Друзья у Фимы были – что надо.

     А с девчатами у него не получалось. Да и не было у него девчат, как у некоторых, которые сегодня с одной, завтра с другой, а послезавтра с третьей. Врали, конечно, больше, но всё равно у друзей подруги были, жёны, а у него всё никак не складывалось. И знакомился, и друзья знакомили, да только не мог близко сойтись, и всё тут. Девчата сами от него без ума были – и собой хорош, и в кампании – душа, весельчак, пошутит – все в лёжку, анекдот расскажет – аж слёзы из глаз. И вроде, не робкий, а наедине – как подменили парня – ни обнять, ни поцеловать.

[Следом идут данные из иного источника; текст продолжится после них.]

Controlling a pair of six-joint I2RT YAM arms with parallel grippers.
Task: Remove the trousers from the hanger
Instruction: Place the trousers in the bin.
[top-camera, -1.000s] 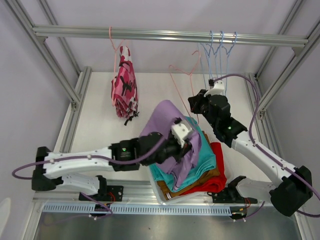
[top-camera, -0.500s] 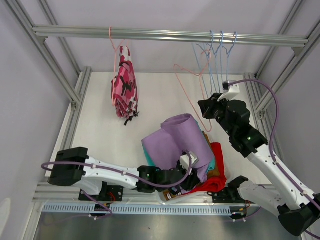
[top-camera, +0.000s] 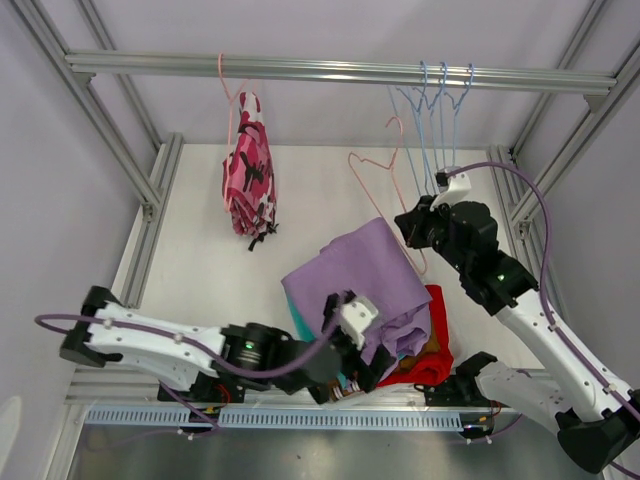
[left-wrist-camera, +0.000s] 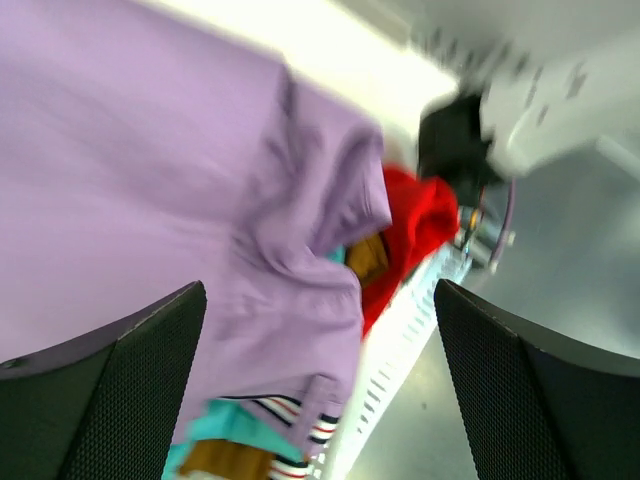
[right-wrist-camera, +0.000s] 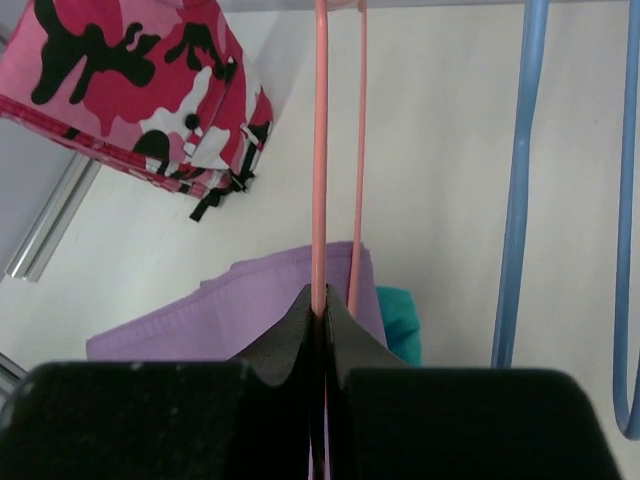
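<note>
Top external view: a pile of folded trousers sits on the table (top-camera: 200, 240) at its near edge, between the two arm bases. The lilac trousers (top-camera: 365, 270) lie rumpled on top, with the red trousers (top-camera: 437, 308) showing at the pile's right side and a sliver of the teal trousers (top-camera: 298, 325) at its left. The left gripper (top-camera: 355, 350) is at the near edge of that pile, over the lilac cloth, jaws spread wide and gripping nothing. The pink camouflage trousers (top-camera: 250, 165) hang from the rail (top-camera: 330, 68) at the far left, well apart from both claws. The right gripper (top-camera: 415, 228) is raised by the blue hangers (top-camera: 440, 110), pinching a bare pink hanger (top-camera: 385, 165)

Left wrist view: both fingers (left-wrist-camera: 130, 380) stand far apart at the frame's lower corners. The lilac cloth fills the space ahead of them, unpinched. Past its fold are the red pair and a bit of the mustard-brown trousers (left-wrist-camera: 368, 255), with teal at the bottom

Right wrist view: the jaws are closed tight on the pink hanger's wire, blue hanger wires to the right. The camouflage pair is at the upper left, the lilac and teal pairs on the table below
</note>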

    Он ребятам не говорил, про себя держал, что мать строгая. Не строгая даже, беспощадная. Он когда в возраст вошёл, мать его перед собой посадила:
    – Ты, Фимочка, знаешь, как я тебя люблю. Никого так не люблю. Ты знаешь, я Кирку люблю, а тебя ещё больше. Но если ты мне гойку в дом приведёшь, я тебя с ней на порог не пущу. Не надо мне гойку. Вот Идка вышла замуж за еврея, хороший он, плохой – неважно, и ты себе еврейскую девушку найди. А с гойкой я жить не буду и тебе не дам!
    А Фима мать любил. Как можно мать не любить. А если мать любишь, должен её слушать. Или хотя бы не огорчать, скрывать от неё часть своей жизни. И когда закружилась у него голова от яркой, смелой, опытной, чертовски красивой, он ни матери, ни сестре не сказал, и даже виду не показал, что у него роман. Роман тот был бурный, захватывающий небывалыми, ни разу не испытанными, уносящими в бесконечность чувствами и волшебными ощущениями. Но кончилось всё печально – Фима заразился. Он даже не сразу это понял по неопытности своей. Болезнь была не самая страшная, но и не самая безобидная. У врача он оказался поздно – не сразу понял, что к чему, не сразу нашёлся, с кем поделиться, у кого спросить совета, слишком долго пытался лечиться сам.
    – Что же вы, товарищ дорогой, долго так тянули? –  отчитывал его, по всему видно, бывший военврач и тоже еврей. – Сразу надо было идти, сразу. А теперь…
    – Что теперь?
    – Теперь как повезёт. Вылечить-то мы вас вылечим, но воспаление далеко зашло. Если семенники пострадали, можете остаться без потомства.
    – А… это самое… я смогу?
    – Ну с «этим самым» как раз всё в порядке у вас. Единственно, застужаться не надо и спиртного не перебирать. А так-то мы вас вылечим. Только мой вам совет: вы уж впредь поберегитесь. Сейчас с венерическими заболеваниями ситуация не самая хорошая, смотреть надо, без разбора не соваться… Курите?
    – Курю.
    – Это плохо. На фронте, знаете, за всё приходилось браться, и я вам сейчас не как венеролог, а как кардиолог скажу: сердце у вас слабое, по конституции видно. Отец на сердце не жалуется? Что? Умер? От чего? Ну вот, видите, какая история. Вам курить никак нельзя. Если не бросите, то и до шестидесяти можете не дотянуть, у вас риск инфаркта большой.
    «Ну, до старости ещё далеко, успею бросить» – думал Фима, вышагивая по проспекту и дымя папиросой «Казбек» московской фабрики «Дукат» – других он не курил.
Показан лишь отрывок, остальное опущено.